In the listing that follows, the range to quote begins at the line that has "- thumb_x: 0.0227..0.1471" and ends after the line that has "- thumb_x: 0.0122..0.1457"; quote it verbatim and add nothing.

★ ★ ★

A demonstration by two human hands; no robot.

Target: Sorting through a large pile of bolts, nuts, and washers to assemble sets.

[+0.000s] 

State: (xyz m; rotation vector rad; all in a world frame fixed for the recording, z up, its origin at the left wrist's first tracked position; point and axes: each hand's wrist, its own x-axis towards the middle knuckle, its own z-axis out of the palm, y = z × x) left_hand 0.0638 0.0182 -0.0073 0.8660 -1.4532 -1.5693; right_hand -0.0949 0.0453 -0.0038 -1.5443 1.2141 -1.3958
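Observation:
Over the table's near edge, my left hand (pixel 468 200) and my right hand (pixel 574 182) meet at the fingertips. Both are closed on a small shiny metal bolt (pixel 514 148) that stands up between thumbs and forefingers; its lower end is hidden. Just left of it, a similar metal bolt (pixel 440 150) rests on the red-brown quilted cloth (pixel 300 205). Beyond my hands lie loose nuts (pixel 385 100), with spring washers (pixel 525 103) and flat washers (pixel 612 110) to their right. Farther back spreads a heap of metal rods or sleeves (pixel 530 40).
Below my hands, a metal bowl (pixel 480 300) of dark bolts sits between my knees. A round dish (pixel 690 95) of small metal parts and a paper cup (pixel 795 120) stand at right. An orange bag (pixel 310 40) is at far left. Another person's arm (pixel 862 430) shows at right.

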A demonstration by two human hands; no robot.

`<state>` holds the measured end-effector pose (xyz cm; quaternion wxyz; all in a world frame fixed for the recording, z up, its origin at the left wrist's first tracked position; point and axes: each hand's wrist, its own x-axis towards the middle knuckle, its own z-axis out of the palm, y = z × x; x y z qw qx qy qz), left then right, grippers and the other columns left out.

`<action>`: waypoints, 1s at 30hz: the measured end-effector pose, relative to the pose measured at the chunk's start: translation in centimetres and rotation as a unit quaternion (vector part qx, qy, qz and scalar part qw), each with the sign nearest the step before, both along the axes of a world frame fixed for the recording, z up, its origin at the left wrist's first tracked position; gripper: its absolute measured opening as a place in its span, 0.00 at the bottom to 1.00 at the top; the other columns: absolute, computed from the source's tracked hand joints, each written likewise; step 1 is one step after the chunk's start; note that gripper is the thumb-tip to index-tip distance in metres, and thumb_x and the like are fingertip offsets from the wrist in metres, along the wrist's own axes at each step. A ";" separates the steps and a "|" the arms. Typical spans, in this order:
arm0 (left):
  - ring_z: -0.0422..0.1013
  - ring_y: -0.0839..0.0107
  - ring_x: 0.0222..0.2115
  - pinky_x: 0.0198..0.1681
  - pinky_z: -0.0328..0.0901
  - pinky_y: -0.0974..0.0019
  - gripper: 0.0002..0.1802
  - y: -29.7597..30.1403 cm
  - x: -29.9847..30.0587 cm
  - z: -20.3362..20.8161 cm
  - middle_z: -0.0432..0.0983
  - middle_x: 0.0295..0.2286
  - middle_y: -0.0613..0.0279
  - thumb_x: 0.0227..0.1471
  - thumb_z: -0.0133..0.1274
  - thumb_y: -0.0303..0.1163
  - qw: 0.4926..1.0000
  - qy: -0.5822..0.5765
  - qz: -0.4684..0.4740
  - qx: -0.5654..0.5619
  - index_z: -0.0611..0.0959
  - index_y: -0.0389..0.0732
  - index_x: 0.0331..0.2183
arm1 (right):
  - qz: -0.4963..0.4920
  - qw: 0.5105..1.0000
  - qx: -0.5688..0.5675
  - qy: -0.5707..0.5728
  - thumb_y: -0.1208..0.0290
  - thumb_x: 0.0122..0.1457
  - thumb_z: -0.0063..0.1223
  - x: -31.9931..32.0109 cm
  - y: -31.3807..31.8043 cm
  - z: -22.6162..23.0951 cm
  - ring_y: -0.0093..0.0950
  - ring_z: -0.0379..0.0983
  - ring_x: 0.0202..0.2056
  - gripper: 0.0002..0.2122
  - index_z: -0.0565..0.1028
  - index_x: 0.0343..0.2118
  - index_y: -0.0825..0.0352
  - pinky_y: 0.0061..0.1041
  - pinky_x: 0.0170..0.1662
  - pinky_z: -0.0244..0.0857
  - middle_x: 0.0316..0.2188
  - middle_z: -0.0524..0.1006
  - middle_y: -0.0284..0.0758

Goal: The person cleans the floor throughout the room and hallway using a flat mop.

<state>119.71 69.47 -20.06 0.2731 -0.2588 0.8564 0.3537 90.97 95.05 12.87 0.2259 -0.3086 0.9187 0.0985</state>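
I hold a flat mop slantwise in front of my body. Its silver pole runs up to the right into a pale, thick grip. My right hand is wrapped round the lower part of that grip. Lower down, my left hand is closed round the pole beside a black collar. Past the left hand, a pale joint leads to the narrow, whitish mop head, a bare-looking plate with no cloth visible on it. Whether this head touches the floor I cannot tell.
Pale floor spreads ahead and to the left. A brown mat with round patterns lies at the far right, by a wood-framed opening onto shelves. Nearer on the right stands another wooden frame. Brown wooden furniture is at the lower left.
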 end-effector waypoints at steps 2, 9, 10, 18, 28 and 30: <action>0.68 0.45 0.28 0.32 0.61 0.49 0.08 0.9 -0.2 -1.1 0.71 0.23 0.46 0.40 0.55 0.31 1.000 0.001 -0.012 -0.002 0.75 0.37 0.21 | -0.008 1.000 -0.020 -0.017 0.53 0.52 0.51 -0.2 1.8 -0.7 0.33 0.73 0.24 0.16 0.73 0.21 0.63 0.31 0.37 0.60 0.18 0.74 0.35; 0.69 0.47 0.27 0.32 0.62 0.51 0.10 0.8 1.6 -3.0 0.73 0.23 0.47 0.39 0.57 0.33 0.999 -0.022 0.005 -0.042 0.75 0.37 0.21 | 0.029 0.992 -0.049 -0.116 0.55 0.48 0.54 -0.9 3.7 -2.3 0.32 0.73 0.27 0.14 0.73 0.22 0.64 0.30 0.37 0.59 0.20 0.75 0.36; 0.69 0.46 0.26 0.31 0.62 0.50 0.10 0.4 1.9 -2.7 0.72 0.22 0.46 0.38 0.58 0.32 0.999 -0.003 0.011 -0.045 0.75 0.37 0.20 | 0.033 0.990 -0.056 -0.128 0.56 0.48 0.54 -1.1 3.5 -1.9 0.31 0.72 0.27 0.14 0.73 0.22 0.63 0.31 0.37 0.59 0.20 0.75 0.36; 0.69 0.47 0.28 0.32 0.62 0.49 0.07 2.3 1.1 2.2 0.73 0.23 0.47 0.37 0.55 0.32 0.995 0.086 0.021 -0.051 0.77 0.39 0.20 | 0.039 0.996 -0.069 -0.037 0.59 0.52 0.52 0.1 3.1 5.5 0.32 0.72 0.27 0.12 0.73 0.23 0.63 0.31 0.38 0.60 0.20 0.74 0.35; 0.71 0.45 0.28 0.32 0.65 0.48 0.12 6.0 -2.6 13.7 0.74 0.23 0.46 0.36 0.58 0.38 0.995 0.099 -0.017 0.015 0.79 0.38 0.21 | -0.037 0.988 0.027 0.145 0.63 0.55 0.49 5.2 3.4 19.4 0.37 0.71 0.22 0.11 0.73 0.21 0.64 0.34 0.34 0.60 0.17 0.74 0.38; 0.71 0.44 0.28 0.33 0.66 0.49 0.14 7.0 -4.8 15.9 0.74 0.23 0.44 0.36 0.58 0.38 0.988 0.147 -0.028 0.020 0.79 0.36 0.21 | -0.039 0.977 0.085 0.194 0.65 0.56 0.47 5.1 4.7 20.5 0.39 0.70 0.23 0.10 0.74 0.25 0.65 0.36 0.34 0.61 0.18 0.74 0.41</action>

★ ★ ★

### EXERCISE RESPONSE
  - thumb_x: 0.0227..0.1471
  - thumb_z: -0.0133..0.1274
  - thumb_y: -0.0303..0.1163
  - qw: 0.4926..1.0000
  - qy: -0.5822..0.5765
  - qz: -0.4684..0.4740
  - qx: -0.5654..0.5619
  - index_z: -0.0611..0.0959
  - index_y: -0.0389..0.0732
  - index_x: 0.0331..0.2183
arm1 (right):
  - qz: -0.4963..0.4920
  - qw: 0.5105..1.0000
  - qx: -0.5688..0.5675
  - qy: -0.5707..0.5728
  - thumb_y: -0.1208..0.0290
  - thumb_x: 0.0122..0.1457

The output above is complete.